De retour au salon pour notre dernier jour, Bruno et moi abandonnons notre groupe pour revêtir le chatoyant polo jaune des gobelins blancs. Nous avons en effet accepté de passer la journée sur le stand White Goblin pour présenter leurs 4 jeux du moment (Inca EmpireNorenbercRattus + extensionKhan). Une expérience nouvelle pour nous deux, qui se révélera intéressante et stimulante. Pas évident d’expliquer des règles en anglais à une famille allemande peu réceptive… pas facile de trouver le ton juste entre être clair et mettre un peu d’ambiance… J’ai tenté 3 fois une blague sur les « Yourtes » qu’il ne faut pas confondre avec des « Yahourts » avant de me résigner… aucun humour ces gamers !!



J.B. explique Rattus


Bruno se concentre sur les parties de Norenberc, pendant que j’explique essentiellement Khan (et ses fameuses yourtes qu’il ne faut pas confondre avec… ok !) et Rattus. Le stand a pas mal de succès, les jeux partent comme des petits pains, et je suis ravi de pouvoir rencontrer mes « employeurs » et m’assurer que ce sont des gars très sympathiques et très pros. Une expérience assez formative (j’ai sûrement uppé d’un niveau en anglais), sinon lucrative (on a chacun récupéré un exemplaire de chacun des 4 jeux présentés).





***

18h, Essen ferme ses portes, direction l’aéroport de Dusseldorf. On est un poil fatigués, mais toujours accrocs à notre drogue ludique. Les parties de Zombie Dice, Hive, Guerre Froide s’enchaîneront jusque dans l’avion, preuve que nous avions encore en nous la fièvre ludique… 

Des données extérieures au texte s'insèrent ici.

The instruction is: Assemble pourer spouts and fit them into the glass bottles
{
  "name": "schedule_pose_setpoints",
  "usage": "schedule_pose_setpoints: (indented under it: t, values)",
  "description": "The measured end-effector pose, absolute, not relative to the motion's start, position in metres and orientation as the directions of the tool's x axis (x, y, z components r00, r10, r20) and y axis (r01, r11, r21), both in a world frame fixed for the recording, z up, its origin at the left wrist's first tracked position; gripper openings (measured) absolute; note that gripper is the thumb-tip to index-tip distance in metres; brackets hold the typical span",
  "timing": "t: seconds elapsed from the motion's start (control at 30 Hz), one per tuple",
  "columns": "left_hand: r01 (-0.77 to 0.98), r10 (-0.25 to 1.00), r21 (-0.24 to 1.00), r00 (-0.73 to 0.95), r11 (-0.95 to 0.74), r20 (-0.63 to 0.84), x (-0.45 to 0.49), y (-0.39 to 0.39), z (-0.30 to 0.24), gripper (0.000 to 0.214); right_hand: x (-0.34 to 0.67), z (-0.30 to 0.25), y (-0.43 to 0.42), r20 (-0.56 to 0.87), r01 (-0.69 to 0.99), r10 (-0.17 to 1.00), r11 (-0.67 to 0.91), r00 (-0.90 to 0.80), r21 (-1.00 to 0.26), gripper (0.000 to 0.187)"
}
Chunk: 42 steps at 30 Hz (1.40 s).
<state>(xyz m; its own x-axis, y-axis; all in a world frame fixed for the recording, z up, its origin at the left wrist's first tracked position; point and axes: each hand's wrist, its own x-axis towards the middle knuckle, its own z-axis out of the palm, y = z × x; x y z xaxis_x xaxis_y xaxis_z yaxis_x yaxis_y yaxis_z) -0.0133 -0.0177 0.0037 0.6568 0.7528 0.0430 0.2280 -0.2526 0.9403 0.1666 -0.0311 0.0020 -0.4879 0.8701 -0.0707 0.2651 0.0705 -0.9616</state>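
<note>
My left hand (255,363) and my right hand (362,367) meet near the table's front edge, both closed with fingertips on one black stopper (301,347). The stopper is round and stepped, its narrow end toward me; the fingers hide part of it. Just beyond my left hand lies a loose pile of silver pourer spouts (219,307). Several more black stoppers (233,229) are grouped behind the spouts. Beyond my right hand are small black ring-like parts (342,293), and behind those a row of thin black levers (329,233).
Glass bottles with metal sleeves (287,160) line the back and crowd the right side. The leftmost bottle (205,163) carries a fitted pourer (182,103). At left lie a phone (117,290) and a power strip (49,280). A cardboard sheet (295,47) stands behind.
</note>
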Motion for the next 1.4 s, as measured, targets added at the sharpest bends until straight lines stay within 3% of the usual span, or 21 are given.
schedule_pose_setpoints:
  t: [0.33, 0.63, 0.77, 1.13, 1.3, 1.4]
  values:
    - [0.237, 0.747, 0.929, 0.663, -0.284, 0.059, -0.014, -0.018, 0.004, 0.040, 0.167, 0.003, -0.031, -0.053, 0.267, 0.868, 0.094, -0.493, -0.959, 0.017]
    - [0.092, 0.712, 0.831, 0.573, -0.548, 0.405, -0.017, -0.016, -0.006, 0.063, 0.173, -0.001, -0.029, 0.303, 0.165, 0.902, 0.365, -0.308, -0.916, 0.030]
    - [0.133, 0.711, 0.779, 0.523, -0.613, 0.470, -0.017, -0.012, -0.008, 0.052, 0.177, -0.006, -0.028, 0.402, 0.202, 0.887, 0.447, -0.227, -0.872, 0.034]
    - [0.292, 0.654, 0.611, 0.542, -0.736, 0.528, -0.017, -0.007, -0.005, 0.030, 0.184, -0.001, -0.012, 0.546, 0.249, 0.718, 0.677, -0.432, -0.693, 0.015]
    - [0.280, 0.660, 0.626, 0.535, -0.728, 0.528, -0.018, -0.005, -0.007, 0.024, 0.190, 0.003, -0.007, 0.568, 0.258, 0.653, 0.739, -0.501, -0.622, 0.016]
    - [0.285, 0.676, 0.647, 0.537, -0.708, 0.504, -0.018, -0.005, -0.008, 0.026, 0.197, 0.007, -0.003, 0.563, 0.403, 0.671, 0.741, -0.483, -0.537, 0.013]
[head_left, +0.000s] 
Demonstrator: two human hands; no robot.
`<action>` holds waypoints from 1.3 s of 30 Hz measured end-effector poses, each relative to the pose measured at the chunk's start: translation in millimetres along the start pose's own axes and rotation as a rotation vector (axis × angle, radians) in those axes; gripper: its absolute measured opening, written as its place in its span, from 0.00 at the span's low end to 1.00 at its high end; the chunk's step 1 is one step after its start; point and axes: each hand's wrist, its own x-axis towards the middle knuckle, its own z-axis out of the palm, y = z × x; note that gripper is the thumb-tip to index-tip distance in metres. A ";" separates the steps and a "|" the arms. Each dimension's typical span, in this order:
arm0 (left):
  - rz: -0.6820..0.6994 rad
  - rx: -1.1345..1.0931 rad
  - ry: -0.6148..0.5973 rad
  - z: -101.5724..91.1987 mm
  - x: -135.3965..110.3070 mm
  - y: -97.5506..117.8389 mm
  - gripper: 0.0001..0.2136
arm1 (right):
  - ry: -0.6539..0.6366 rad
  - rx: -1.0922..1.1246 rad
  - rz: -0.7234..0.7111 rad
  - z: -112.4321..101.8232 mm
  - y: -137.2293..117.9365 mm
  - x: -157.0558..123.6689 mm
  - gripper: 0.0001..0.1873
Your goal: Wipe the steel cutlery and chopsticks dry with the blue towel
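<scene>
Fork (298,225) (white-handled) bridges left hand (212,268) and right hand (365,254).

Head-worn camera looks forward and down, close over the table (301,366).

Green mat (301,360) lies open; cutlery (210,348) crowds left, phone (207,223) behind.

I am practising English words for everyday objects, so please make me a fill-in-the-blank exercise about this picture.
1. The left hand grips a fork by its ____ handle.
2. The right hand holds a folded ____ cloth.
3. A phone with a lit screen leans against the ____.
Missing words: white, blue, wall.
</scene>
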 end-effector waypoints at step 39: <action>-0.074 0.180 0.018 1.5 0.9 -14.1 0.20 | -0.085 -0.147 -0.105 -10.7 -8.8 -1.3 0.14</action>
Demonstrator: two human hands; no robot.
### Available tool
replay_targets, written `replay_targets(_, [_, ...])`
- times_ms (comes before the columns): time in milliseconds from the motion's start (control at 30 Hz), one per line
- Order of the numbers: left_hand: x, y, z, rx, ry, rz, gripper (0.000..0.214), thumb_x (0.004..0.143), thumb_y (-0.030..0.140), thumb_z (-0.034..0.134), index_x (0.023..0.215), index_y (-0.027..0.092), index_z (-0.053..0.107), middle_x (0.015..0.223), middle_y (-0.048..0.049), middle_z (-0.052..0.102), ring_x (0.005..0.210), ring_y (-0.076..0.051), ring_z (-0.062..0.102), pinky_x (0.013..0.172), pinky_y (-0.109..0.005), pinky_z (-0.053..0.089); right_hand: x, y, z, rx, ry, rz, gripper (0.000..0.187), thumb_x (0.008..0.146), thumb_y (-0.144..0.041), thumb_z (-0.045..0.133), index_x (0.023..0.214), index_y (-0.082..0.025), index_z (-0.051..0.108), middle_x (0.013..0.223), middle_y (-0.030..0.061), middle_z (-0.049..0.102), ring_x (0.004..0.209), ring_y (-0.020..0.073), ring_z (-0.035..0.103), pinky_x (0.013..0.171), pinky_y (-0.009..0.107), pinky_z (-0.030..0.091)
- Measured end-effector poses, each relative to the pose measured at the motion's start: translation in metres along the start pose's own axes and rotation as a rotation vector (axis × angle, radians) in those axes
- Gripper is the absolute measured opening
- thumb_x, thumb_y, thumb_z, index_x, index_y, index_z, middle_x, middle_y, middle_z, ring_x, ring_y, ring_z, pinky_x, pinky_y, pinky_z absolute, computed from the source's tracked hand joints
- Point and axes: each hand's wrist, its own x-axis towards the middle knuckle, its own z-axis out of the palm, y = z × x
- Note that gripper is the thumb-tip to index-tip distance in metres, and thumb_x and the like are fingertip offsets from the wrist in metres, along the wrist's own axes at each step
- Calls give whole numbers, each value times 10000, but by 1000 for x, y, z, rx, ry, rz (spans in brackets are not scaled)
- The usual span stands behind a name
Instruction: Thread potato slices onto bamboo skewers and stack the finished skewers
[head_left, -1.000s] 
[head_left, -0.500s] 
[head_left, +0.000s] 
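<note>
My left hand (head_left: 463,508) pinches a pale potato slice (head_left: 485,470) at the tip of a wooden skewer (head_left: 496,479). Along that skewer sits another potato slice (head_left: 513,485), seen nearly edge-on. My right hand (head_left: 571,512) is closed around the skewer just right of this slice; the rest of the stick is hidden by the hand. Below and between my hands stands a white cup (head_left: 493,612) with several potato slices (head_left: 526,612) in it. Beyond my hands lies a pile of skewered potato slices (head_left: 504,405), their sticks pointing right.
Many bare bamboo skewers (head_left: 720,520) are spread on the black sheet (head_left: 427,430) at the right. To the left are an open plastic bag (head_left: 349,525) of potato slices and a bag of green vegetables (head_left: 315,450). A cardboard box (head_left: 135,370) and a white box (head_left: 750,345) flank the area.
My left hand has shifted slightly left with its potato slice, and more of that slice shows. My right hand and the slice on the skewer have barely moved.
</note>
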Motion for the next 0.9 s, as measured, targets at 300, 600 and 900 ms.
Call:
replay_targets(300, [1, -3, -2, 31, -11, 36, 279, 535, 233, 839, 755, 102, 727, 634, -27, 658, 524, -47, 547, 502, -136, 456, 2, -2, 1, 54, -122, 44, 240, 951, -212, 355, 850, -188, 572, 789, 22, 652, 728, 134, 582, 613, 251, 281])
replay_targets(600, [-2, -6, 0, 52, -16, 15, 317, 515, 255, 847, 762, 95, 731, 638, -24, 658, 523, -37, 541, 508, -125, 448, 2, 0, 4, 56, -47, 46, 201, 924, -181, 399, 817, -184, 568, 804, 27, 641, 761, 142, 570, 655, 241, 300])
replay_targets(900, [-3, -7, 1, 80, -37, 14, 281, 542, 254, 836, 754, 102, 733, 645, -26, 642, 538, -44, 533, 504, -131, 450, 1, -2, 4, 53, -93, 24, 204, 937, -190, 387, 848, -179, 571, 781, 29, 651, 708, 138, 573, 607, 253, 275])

Essen c’est terminé. Nous retrouvons le sol français, avec ses pénuries d’essence, la pluie et les gens qui s’engueulent dans les bus à l’aéroport… La parenthèse ludique se referme, pendant 3 jours nous étions sur une autre planète, presque totalement coupé du monde. A Essen, notre vie a été rythmée par une orgie de règles nouvelles, une frénésie de découvertes ludiques, des changements constants de partenaires (!!), nous mettant bien loin de notre train-train quotidien. Et parfois, pas tout le temps, mais parfois, ça fait du bien.